### Task instructions
Take the entries below and print only the lines from the one with "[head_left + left" through the one with "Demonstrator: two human", exactly as they stand, both ends included.

### Data for review
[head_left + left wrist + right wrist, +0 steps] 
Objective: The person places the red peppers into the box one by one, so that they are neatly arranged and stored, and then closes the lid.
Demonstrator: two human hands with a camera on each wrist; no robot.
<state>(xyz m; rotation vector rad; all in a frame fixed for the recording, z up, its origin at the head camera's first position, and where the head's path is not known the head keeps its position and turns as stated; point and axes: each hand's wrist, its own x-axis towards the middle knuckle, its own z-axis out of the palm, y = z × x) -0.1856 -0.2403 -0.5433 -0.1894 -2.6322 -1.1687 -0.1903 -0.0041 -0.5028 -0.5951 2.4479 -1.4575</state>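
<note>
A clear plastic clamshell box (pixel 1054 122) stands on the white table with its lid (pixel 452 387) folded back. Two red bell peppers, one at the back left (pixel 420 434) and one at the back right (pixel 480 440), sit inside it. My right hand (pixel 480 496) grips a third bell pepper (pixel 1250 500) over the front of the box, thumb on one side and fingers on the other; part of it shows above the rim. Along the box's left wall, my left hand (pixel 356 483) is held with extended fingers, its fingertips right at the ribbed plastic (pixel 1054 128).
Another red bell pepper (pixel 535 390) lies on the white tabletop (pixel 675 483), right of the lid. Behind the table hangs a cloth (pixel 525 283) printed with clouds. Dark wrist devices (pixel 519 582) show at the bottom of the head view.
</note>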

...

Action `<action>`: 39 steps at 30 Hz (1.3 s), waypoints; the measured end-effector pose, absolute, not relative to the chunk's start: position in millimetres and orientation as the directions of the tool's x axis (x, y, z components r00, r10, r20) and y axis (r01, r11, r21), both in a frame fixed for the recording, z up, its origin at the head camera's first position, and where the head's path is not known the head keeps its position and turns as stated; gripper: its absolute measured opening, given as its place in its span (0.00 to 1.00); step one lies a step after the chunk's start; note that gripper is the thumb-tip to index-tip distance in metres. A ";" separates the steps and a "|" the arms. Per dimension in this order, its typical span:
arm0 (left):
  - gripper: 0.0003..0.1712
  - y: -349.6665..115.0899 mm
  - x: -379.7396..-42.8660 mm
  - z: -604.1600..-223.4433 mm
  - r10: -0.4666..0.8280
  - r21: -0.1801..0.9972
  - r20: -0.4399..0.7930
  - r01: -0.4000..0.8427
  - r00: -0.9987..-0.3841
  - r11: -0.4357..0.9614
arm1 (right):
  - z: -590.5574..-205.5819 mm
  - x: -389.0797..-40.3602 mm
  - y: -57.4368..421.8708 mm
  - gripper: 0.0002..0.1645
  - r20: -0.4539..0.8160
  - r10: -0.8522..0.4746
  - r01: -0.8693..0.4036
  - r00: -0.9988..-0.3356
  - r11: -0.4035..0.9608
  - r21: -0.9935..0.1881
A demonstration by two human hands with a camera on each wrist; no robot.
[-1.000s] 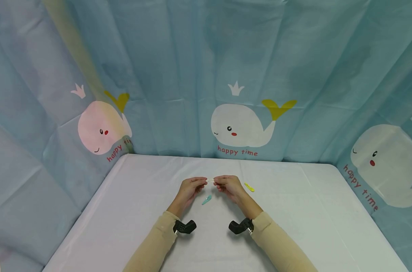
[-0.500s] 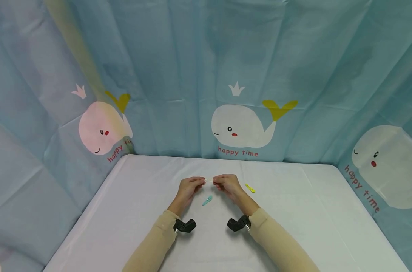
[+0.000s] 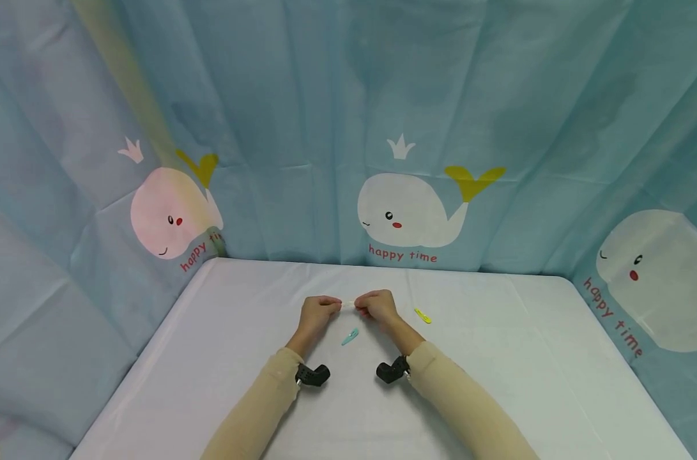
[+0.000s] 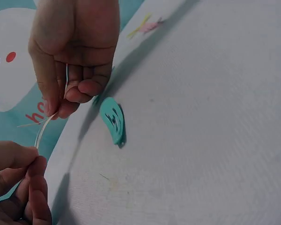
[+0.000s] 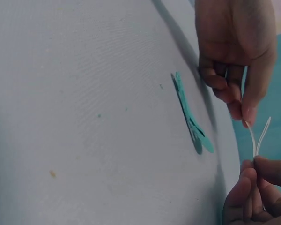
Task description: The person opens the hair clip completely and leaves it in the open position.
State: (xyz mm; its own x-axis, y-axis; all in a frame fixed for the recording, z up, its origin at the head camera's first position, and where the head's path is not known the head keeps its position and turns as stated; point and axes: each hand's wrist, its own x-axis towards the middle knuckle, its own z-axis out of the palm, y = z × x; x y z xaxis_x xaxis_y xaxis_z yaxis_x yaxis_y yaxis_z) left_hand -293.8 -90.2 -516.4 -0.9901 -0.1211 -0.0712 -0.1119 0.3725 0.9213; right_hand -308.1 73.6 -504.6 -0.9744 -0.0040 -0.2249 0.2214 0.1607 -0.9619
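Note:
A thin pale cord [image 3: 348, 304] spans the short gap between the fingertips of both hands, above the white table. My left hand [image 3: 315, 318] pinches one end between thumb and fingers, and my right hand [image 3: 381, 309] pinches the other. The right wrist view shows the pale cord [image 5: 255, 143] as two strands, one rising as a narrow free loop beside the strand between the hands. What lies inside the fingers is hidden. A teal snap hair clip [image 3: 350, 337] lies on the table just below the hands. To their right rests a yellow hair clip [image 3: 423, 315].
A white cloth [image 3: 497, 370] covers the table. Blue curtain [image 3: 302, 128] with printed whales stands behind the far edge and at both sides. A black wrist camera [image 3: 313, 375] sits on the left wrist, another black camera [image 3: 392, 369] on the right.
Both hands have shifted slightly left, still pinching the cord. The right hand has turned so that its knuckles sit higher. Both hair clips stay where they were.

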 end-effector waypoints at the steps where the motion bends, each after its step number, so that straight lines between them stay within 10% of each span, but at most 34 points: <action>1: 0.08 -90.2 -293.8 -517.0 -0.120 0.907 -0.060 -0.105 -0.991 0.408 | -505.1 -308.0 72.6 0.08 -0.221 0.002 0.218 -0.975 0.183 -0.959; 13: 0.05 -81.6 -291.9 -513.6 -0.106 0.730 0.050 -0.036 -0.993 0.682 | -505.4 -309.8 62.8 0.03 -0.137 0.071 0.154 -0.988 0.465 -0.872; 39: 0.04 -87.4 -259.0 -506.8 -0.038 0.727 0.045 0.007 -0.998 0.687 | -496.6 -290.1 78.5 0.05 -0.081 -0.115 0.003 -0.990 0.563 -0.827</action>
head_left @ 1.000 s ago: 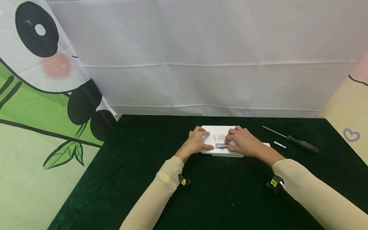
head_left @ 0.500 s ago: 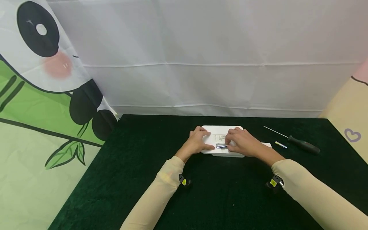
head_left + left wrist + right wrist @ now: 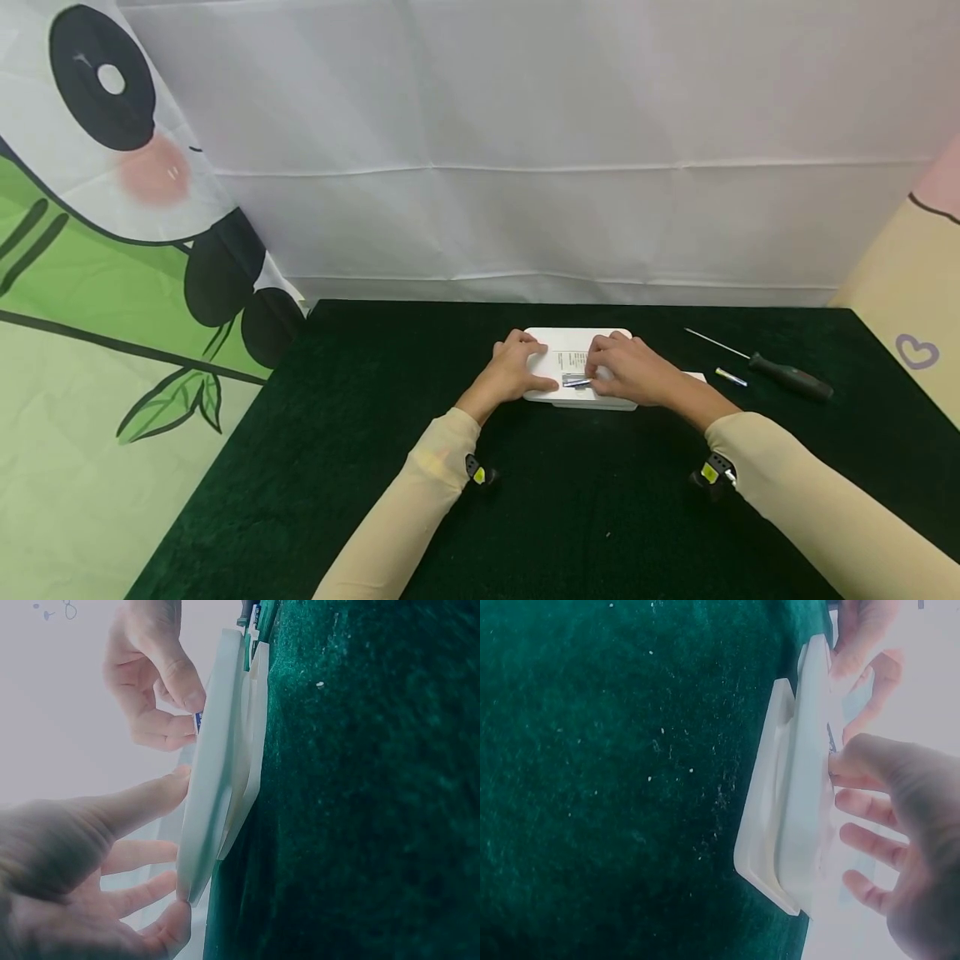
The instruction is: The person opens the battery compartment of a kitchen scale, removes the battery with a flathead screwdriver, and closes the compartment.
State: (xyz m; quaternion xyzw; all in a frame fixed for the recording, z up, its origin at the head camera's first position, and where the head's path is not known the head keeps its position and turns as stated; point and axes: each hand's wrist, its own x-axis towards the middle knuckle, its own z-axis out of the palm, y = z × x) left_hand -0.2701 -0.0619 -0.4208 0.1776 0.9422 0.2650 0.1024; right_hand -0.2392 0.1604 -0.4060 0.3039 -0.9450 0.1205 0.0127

### Result of the exercise
[head_left + left wrist + right wrist, +0 steps] 
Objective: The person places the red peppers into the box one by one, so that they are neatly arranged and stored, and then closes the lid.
Demonstrator: two human hands with a camera on each wrist; no robot.

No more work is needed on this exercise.